[The problem]: Keep every line in which "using" occurs and drop the rest of the data.

[Source records]
※

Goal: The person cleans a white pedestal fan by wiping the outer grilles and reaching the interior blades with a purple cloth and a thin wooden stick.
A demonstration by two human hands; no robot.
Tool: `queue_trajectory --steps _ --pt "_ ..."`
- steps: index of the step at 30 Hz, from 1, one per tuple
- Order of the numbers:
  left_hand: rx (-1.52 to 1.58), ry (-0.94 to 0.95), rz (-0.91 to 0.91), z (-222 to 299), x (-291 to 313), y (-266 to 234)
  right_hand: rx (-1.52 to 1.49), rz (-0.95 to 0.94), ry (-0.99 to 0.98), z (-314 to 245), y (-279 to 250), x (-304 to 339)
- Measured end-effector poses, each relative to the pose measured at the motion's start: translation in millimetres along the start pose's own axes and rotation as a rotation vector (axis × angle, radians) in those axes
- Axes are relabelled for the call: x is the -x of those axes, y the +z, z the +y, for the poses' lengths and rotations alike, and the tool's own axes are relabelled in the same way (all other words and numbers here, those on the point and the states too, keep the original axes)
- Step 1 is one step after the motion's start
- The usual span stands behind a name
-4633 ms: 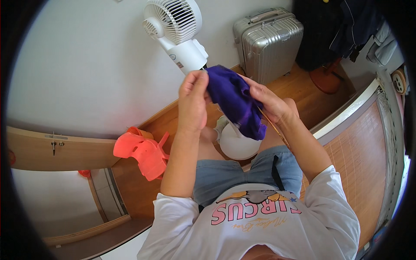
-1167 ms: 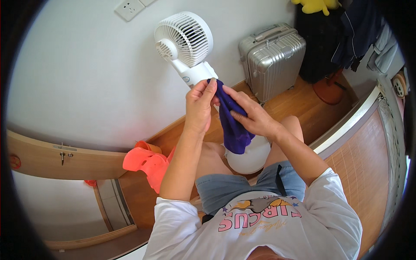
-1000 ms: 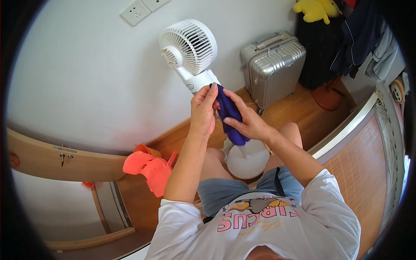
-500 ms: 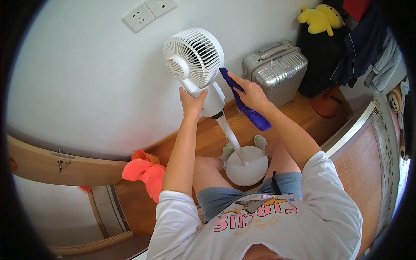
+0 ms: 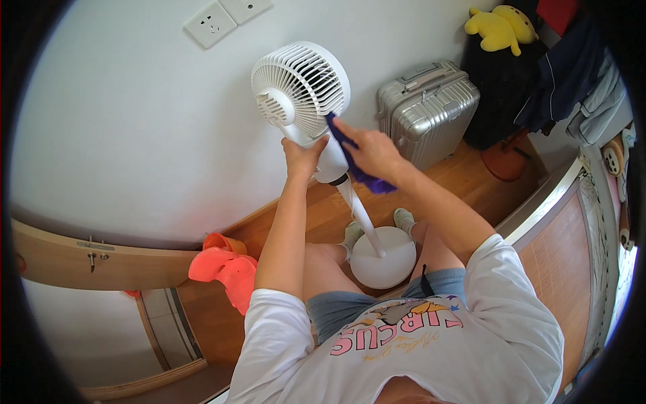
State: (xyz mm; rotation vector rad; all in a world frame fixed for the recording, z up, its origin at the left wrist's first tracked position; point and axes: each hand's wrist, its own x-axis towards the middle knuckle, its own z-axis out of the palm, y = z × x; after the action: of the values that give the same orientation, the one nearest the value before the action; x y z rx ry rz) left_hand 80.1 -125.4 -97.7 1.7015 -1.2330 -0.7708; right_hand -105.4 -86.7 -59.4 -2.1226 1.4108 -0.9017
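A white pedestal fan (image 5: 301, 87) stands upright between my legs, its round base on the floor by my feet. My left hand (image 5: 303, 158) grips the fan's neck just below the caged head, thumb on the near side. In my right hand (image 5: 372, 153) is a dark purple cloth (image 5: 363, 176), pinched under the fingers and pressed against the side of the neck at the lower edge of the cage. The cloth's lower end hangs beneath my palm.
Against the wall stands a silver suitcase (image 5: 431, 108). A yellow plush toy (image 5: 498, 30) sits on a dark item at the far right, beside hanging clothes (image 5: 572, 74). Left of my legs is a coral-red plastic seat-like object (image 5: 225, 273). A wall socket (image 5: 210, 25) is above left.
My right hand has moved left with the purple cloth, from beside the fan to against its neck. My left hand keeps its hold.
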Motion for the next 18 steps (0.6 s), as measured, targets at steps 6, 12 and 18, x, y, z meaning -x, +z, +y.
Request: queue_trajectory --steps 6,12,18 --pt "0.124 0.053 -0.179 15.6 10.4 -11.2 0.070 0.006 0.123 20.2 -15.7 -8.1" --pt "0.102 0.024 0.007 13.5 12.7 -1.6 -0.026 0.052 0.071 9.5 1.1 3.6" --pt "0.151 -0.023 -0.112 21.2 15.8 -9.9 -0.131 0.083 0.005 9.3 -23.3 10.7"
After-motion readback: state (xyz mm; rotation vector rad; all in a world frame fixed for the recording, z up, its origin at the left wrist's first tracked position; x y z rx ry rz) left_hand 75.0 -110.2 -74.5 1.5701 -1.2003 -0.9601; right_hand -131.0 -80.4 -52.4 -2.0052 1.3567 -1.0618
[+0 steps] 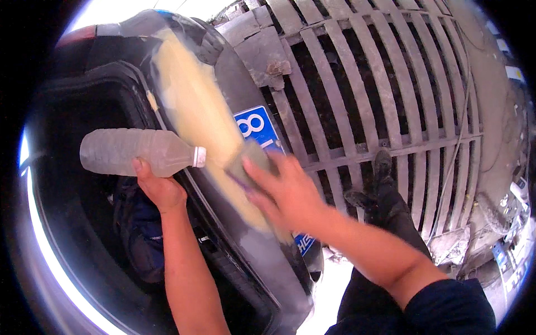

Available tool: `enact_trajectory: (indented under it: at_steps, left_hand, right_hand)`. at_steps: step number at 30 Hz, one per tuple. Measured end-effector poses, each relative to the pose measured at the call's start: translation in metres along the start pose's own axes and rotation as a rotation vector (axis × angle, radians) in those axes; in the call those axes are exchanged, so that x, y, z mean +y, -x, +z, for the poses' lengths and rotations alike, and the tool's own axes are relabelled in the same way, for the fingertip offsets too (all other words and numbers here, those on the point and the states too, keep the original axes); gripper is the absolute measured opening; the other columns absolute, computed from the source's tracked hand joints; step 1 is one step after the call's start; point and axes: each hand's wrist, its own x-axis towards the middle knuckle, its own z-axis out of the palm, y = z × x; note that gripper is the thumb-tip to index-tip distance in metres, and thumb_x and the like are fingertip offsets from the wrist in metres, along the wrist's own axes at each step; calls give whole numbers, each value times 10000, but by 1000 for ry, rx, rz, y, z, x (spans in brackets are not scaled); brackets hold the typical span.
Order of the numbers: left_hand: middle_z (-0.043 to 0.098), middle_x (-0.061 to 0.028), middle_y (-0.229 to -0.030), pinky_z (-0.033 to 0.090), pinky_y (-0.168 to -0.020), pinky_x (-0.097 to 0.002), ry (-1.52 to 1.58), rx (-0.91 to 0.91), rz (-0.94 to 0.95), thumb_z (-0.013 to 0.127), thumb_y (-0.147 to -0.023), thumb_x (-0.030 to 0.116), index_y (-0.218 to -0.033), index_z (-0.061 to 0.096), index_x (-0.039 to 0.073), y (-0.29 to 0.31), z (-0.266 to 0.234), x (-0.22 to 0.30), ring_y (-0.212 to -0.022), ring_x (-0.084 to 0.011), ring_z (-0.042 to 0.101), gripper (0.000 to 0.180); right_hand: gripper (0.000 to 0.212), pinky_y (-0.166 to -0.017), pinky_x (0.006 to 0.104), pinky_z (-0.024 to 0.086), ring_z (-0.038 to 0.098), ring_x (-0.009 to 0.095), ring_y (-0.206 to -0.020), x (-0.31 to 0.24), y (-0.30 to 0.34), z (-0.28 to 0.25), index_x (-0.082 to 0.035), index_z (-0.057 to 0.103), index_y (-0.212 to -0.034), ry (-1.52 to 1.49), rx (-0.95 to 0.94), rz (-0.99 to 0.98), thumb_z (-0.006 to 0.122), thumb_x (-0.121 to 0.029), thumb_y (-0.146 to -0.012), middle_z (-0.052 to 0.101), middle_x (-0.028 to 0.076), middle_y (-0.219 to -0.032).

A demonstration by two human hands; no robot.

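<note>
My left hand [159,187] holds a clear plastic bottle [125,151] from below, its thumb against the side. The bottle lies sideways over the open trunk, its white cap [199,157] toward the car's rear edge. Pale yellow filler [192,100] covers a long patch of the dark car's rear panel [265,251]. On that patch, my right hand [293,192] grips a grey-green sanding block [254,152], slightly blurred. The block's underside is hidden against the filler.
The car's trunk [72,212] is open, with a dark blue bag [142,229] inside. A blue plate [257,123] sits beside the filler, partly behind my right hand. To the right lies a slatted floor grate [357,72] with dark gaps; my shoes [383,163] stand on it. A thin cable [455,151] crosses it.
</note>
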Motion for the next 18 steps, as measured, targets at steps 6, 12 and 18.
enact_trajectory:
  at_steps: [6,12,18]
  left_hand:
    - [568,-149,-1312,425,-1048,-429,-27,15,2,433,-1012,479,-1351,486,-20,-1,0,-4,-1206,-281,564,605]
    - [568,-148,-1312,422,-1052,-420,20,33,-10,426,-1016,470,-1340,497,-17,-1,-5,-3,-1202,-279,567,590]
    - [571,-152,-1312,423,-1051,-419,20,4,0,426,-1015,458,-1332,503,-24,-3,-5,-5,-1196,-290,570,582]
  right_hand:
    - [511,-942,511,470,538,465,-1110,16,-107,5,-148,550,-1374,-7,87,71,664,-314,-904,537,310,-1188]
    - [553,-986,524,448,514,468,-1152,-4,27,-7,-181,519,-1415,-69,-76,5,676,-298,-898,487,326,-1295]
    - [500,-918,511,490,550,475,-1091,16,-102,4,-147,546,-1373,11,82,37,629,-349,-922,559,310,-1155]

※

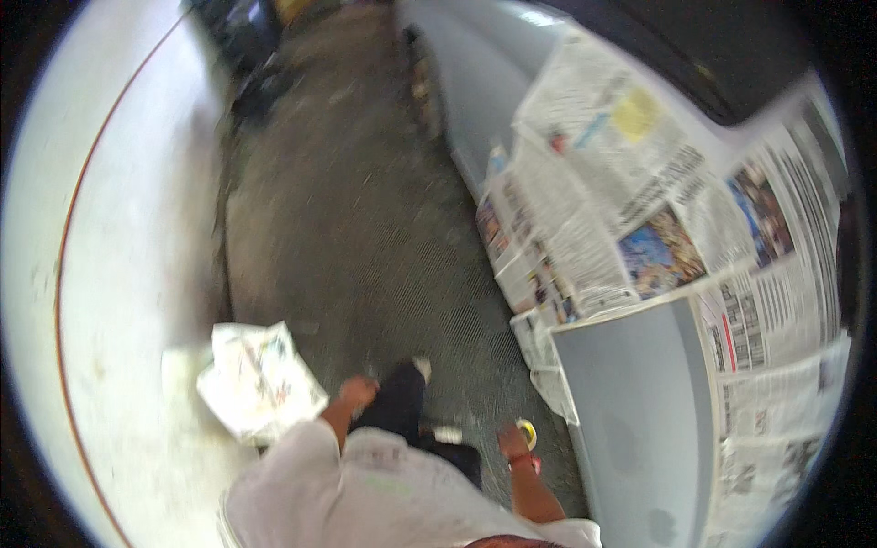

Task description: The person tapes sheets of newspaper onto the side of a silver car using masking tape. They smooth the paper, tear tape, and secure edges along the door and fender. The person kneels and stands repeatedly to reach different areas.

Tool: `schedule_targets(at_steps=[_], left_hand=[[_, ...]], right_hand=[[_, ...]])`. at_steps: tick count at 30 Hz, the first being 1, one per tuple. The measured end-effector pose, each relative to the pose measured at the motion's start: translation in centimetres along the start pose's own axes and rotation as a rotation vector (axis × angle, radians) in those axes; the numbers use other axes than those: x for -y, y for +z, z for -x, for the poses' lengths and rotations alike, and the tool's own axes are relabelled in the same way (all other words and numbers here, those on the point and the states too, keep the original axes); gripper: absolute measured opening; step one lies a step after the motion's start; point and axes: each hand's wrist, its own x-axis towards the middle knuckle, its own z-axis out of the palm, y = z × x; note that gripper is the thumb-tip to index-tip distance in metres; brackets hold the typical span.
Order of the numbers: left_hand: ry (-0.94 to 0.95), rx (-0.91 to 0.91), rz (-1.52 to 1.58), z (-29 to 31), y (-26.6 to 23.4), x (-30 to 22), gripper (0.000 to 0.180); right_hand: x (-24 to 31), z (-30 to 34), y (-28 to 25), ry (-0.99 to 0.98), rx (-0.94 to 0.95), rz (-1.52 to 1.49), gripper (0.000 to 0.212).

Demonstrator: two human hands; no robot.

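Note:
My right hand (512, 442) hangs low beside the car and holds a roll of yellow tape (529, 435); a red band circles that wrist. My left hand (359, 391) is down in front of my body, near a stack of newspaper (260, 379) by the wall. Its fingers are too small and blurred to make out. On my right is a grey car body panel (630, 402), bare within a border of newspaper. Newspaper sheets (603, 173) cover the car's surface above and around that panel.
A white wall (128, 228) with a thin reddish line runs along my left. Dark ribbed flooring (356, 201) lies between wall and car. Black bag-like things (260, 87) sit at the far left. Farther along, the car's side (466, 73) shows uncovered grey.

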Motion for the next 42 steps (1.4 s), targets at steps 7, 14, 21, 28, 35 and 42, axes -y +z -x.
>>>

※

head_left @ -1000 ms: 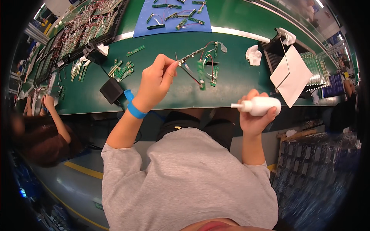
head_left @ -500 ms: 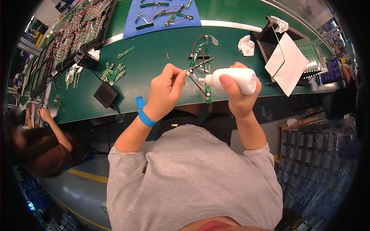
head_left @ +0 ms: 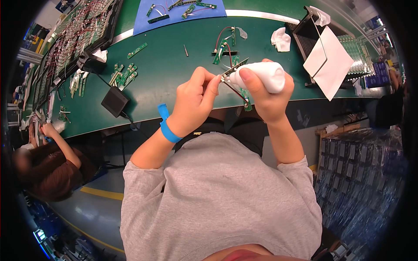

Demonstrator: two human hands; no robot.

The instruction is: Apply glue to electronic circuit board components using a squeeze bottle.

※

[Expected output]:
Task description: The person tapes sheets of newspaper onto the side of a silver car using masking tape. They smooth the paper, tear tape, and secure edges along the door and fender. The person kneels and stands repeatedly to reach different areas.
The instruction is: Apply glue to electronic circuit board components using a squeeze bottle.

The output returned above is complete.